Chacun est grand et petit à la fois, il suffit d’être indifférent à ce jugement de nous-même porté par nous-même.

Personne n’est plus grand parce qu’il est louangé ni plus petit parce qu’il est critiqué.

Rien ne change selon la louange ou la critique.

Pendant zazen, il s’agit de faire coïncider la présence de l’être et la conscience de l’être et de ne pas s’attacher à cette conscience, de laisser couler tranquillement l’impermanence, de la contempler, de l’oublier et de s’y fondre.

C’est le vrai et unique sens du mot communion : celle-ci ne s’expérimente que dans la réalité de cette coïncidence, de cet ajustement.

Dès que cette coïncidence se décale d’un millimètre, la dualité apparaît aussitôt, le monde des confusions et désirs exagérés et désordonnés, avides, la détestation de tout ce qui y fait obstacle, de l’absence de vision lucide de la réalité telle qu’elle est.

La lucidité appelée parfois éveil n’est pas propre à l’assise, mais l’assise silencieuse en permet l’accès immédiat.

Ne chavirez pas dans tout ce qui n’est pas la réalité de ici et maintenant : votre corps n’est composé que de la réunion momentanée et chanceuse des 4 éléments empruntés pour la durée d’un éclair et à restituer après usage.
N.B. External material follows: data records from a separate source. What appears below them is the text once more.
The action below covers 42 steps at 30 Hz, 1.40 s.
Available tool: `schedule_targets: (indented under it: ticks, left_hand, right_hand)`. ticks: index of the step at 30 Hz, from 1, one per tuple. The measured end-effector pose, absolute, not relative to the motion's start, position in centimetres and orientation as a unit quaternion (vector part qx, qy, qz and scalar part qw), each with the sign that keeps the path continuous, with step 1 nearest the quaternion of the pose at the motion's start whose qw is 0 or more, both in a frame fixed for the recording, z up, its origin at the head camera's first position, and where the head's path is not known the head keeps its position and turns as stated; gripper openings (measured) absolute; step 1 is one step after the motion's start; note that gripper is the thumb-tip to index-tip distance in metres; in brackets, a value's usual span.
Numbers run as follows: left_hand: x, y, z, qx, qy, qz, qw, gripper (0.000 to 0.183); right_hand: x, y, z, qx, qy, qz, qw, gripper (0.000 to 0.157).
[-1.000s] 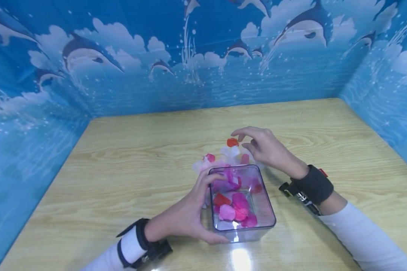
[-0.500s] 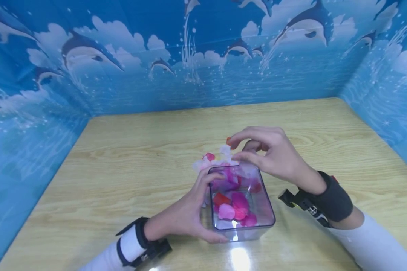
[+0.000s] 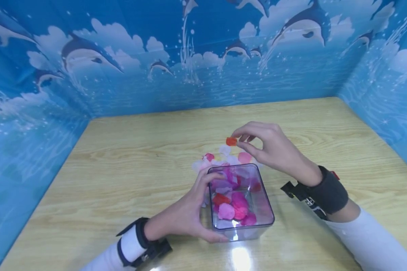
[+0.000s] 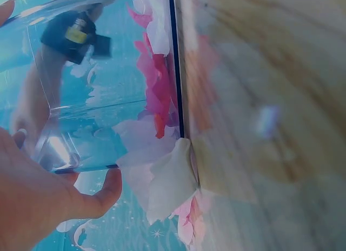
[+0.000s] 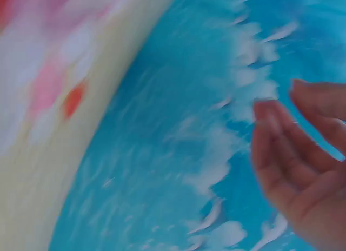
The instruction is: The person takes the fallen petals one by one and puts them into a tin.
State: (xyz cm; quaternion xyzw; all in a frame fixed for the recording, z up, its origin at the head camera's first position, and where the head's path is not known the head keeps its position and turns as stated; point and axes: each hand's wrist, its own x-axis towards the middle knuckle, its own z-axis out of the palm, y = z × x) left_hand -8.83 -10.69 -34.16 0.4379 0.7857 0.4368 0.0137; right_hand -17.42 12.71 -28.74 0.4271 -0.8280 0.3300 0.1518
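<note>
While the left hand (image 3: 188,214) gripped the clear box (image 3: 264,203) from its 9 o'clock side, its thumb lay along the 6 o'clock wall and its fingers, spread well away from that thumb, hooked over the rim near 11 o'clock. The box stood upright on the wooden table (image 3: 139,169), and on its floor lay a red petal (image 3: 221,199), a magenta petal (image 3: 239,198) and a light pink petal (image 3: 226,211), among others.

Taking the box as the dial's centre in the head view, the right hand (image 3: 269,146) hung at 1 o'clock, thumb and forefinger bent toward each other. Their tips were just beside an orange petal (image 3: 231,141) at 12 o'clock; I could not tell from there whether they touched it. The right wrist view showed a gap between thumb and fingers, with the orange petal lying apart from them.

Nearer the box, also about 12 o'clock, were a pink petal (image 3: 245,157) and a white petal (image 3: 224,150), with a crimson petal (image 3: 209,157) toward 11 o'clock.
</note>
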Motion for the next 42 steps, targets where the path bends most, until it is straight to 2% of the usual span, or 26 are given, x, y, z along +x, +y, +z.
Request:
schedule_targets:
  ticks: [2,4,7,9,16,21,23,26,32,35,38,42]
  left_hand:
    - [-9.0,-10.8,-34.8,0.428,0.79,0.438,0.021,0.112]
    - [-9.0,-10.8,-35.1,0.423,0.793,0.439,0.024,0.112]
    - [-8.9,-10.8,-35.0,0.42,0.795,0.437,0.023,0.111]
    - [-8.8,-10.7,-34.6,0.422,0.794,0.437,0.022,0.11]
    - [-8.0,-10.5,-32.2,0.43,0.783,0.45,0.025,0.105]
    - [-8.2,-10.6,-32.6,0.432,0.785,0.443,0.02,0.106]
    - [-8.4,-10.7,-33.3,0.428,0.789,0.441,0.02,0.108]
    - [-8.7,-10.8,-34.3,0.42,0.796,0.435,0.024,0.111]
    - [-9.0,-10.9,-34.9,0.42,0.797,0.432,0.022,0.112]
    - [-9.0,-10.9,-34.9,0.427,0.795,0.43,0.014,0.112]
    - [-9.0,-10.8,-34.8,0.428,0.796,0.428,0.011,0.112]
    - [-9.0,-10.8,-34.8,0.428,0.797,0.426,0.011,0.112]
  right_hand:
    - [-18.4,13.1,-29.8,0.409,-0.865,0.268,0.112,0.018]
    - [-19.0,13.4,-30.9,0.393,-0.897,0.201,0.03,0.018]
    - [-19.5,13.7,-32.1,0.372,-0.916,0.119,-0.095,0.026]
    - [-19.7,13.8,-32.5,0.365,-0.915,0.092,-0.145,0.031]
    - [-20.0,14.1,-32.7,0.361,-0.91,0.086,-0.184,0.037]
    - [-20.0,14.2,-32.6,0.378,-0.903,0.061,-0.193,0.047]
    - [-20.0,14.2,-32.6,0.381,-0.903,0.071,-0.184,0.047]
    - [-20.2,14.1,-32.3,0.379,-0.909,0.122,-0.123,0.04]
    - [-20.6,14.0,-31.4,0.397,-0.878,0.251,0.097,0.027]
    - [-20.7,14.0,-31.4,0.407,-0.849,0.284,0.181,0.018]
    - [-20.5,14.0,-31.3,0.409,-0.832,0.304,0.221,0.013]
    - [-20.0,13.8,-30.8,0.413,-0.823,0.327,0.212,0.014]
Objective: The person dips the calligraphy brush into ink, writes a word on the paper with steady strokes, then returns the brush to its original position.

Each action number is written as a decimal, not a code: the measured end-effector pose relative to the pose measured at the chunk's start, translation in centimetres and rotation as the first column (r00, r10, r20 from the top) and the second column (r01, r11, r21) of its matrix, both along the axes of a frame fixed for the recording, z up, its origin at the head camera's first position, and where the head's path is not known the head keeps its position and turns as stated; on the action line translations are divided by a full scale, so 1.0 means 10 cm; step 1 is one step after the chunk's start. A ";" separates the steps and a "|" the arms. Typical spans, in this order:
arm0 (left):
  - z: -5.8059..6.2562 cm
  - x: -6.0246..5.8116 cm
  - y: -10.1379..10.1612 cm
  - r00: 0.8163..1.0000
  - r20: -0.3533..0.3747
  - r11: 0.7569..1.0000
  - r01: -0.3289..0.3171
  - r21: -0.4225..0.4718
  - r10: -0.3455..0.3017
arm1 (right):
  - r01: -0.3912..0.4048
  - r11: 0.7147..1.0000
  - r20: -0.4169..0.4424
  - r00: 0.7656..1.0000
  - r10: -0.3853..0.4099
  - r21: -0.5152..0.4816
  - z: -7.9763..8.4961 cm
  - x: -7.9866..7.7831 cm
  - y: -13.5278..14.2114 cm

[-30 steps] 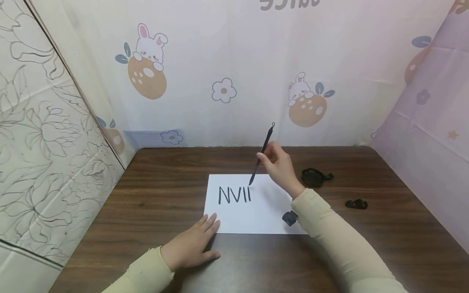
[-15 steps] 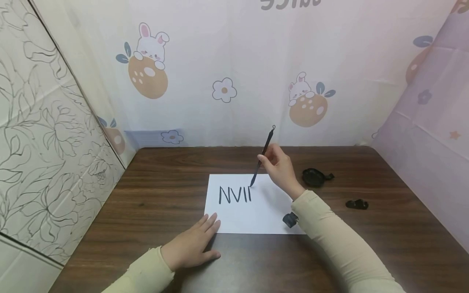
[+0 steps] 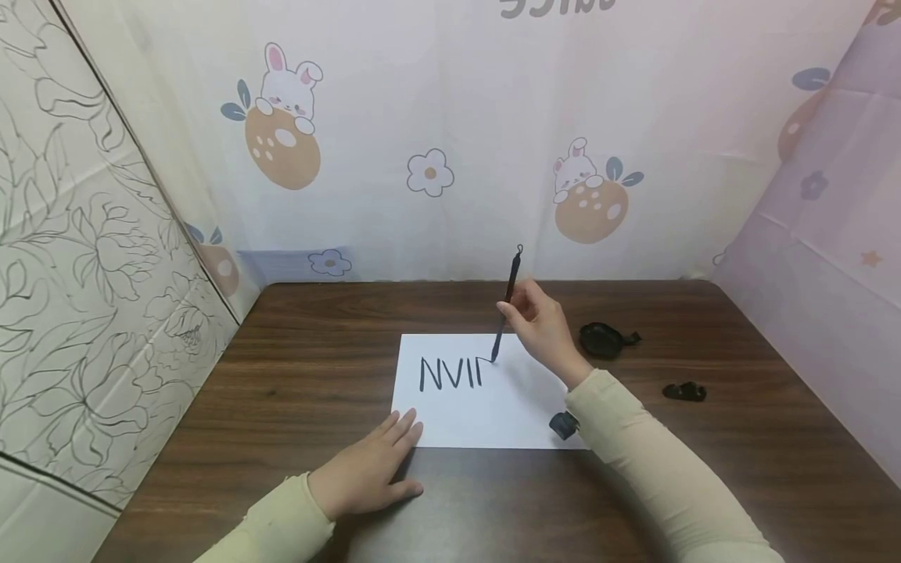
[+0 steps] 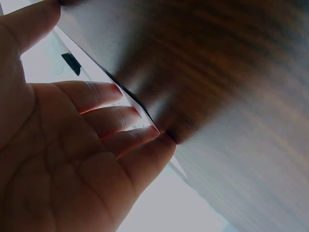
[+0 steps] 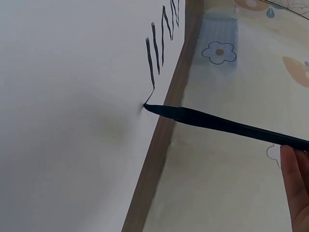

Nous devrons tous retourner là d’où nous venons, c’est-à-dire éparpillés en poussière d’étoiles.

Zazen est la porte d’entrée de la compréhension ultime de la vie et de la mort.

Tous les bouddhas et patriarches l’ont expérimenté et ils ont montré la voie par une exacte et authentique transmission.

Lorsque la coïncidence n’est plus, nous gaspillons nos vies précieuses en futilités diverses et courons dans les retombées incessantes des apparitions et des extinctions.